Philosophy Now har en intervju med Chrales Taylor.
If you’ve lived through a transformation you understand something of how you got to where you now are. But further generations may lose sight of history, and they take the mental landscape they’re in as being totally natural. They therefore miss something about the nature of that landscape, about the nature of their reference points of identity. They take them not as adopted possible reference points, but as the obvious ones you can’t avoid. So they’re living their identity, but in a way which hides very important dimensions and features of it. So it is a matter of retrieval – retrieving the trajectory that brought you to where you are. I think that should be a very important part of philosophical work.
[….]
[Intervjuaren] I was thinking about your recent book A Secular Age this morning and a bus passed by with an atheist (or more correctly, agnostic) slogan “There’s probably no God: now stop worrying and enjoy your life.”
I heard about that! It’s hilariously funny. It’s very odd, isn’t it? I’m trying to figure out why this is happening in our time. This new phenomena is puzzling – atheists that want to spread the ‘gospel’, and are sometimes very angry. I think it may be rather like the response of certain bishops to Darwin in the 19th century. The bishops had a sense that the world was going in a certain direction – more and more conversion, and so on – and then they find they’re suddenly upset in their expectation and they get very rattled and very angry. Similarly, we’re seeing this now among the secularising intelligentsia – liberals who felt that the world was going in a certain direction, that it was all going according to plan – and then when it seems not to be, they get rattled. So you get these rather pathetic phenomena. Putting things on buses as though that’s going to make people somehow change their view about God, the universe, the meaning of life and so on. A bus slogan! It’s not likely to trigger something very fundamental in anybody.
[….]
You make the point in your work that liberal democracy is confused when it holds itself up as neutral. You say, in fact ‘liberal democracy’ is itself a value, which sometimes comes into conflict with other values, as it should, and we should recognise that this is inevitable.

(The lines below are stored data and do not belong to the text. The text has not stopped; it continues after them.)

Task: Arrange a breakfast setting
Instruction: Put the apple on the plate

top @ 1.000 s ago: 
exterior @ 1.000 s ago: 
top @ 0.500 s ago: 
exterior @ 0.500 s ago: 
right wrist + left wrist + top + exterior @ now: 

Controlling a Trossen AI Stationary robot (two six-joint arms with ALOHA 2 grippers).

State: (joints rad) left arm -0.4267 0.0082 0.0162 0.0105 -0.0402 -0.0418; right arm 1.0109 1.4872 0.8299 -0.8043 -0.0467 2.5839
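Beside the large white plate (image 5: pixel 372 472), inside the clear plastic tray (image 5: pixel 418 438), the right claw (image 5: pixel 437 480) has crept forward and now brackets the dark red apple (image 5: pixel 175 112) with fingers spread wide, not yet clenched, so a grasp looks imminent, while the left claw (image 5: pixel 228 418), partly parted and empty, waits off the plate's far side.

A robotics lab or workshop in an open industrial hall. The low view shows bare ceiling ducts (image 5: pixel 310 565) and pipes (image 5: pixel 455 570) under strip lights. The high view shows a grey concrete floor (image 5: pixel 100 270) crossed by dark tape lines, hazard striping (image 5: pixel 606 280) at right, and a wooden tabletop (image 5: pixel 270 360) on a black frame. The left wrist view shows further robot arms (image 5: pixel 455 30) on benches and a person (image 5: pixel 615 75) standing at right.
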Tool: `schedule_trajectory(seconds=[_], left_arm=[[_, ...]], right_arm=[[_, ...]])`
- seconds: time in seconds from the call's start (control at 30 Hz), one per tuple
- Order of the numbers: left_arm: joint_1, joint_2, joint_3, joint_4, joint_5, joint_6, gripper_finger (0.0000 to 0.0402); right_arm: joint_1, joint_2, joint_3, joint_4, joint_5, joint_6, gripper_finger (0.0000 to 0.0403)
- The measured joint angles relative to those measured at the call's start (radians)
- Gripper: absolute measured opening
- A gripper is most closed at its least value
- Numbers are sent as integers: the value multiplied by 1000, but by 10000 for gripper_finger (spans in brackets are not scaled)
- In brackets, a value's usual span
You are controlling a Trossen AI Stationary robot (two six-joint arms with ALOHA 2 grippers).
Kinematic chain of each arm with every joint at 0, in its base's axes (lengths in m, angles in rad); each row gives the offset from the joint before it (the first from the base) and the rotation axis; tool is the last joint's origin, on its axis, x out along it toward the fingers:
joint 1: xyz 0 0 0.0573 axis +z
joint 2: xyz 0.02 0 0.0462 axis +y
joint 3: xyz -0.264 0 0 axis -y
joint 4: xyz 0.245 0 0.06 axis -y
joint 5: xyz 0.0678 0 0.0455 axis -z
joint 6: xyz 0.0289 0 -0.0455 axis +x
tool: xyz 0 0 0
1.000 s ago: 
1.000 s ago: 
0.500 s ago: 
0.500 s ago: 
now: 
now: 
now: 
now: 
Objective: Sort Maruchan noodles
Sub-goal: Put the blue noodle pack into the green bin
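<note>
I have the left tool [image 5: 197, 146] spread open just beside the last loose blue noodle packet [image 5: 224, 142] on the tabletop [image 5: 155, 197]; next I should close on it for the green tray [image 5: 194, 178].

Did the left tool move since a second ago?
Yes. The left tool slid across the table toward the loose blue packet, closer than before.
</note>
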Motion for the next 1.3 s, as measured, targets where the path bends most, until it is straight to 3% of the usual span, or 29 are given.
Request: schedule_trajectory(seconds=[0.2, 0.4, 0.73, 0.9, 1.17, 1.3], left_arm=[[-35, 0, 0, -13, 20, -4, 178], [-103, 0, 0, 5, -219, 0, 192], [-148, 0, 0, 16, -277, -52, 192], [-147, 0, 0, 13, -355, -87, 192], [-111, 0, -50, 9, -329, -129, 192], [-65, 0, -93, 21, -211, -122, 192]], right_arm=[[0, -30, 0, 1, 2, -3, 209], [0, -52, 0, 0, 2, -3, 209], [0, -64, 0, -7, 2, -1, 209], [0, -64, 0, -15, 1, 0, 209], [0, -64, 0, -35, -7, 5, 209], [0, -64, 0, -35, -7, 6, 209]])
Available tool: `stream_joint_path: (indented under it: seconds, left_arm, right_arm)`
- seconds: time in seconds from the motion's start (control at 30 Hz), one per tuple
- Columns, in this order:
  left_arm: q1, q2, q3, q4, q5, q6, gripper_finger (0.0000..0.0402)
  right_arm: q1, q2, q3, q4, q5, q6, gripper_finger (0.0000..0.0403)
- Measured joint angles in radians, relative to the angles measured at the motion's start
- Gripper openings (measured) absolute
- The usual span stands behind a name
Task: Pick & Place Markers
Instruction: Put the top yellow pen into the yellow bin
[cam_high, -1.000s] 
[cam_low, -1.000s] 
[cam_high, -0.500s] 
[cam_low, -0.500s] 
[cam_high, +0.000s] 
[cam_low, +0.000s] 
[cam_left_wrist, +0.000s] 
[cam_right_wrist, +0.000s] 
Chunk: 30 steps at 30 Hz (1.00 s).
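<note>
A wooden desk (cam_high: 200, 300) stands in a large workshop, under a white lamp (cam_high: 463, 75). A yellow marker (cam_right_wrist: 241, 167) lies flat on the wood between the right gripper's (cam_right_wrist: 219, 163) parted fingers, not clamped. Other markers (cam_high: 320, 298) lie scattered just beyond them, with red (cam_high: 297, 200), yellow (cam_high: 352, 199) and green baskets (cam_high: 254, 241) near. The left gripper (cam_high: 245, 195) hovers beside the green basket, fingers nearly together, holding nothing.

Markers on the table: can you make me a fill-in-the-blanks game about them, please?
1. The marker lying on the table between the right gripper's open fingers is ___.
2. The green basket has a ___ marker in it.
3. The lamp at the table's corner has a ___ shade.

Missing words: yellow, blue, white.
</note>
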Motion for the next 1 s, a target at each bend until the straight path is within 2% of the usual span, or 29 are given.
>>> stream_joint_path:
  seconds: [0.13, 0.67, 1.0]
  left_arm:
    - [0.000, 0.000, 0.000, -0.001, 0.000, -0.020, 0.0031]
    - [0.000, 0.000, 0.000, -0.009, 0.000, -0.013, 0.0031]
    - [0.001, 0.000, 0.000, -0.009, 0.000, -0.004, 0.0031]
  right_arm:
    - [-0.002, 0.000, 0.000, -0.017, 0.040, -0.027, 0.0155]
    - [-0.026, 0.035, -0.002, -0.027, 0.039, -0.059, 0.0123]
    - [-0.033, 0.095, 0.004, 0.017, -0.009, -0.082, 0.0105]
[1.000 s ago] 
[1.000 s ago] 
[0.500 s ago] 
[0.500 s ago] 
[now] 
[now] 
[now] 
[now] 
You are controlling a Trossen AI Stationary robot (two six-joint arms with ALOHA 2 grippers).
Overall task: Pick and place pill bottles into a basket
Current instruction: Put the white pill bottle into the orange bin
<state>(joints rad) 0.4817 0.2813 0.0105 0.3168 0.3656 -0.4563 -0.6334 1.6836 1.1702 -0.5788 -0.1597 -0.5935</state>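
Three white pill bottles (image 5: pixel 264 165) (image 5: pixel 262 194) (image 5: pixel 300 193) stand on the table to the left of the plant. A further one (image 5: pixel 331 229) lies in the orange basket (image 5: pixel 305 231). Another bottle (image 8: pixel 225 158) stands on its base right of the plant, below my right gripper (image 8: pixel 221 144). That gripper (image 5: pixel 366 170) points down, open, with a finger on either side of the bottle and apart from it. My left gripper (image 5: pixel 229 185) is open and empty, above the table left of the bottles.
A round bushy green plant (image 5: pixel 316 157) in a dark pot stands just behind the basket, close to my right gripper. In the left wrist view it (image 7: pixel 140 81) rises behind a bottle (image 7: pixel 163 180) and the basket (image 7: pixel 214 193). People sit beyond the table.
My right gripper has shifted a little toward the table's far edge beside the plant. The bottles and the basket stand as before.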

Yes. I think that there’s no such thing as total neutrality, particularly in terms of what the good life is. For instance, the notion of participating, of being a citizen, taking part in determining the future of yourself and your society – I think this is not an ‘optional virtue’, as it were (laughs): it’s very close to the health and lifeblood of liberal, democratic society. We should be upfront about that.
[….]
So is the hope that we can strive towards some higher level in which the fundamental conflicts of culture are resolved a pipe dream?
Yeah. That’s a pipe dream. It’s a beautiful dream, but it’s not something we can possibly hope for. It’s a pipe dream in the kind of sense that Marxism in its original form contained. This means that Marxism’s a tremendously interesting philosophy to read, because it holds out an important definition of the main cultural contradiction – as opposed to its error of thinking that we can resolve it. It’s just as bad not even to see the contradiction – to have this bland neo-liberal view that there are no major cultural contradictions at all, and things will all go swimmingly, that we’ll all just globalise. This is the absolute nadir of blindness. Those neo-liberals have to be put to read Marx – and if they totally convert to Marxism, then maybe they’ll have to be corrected by a dose of reality!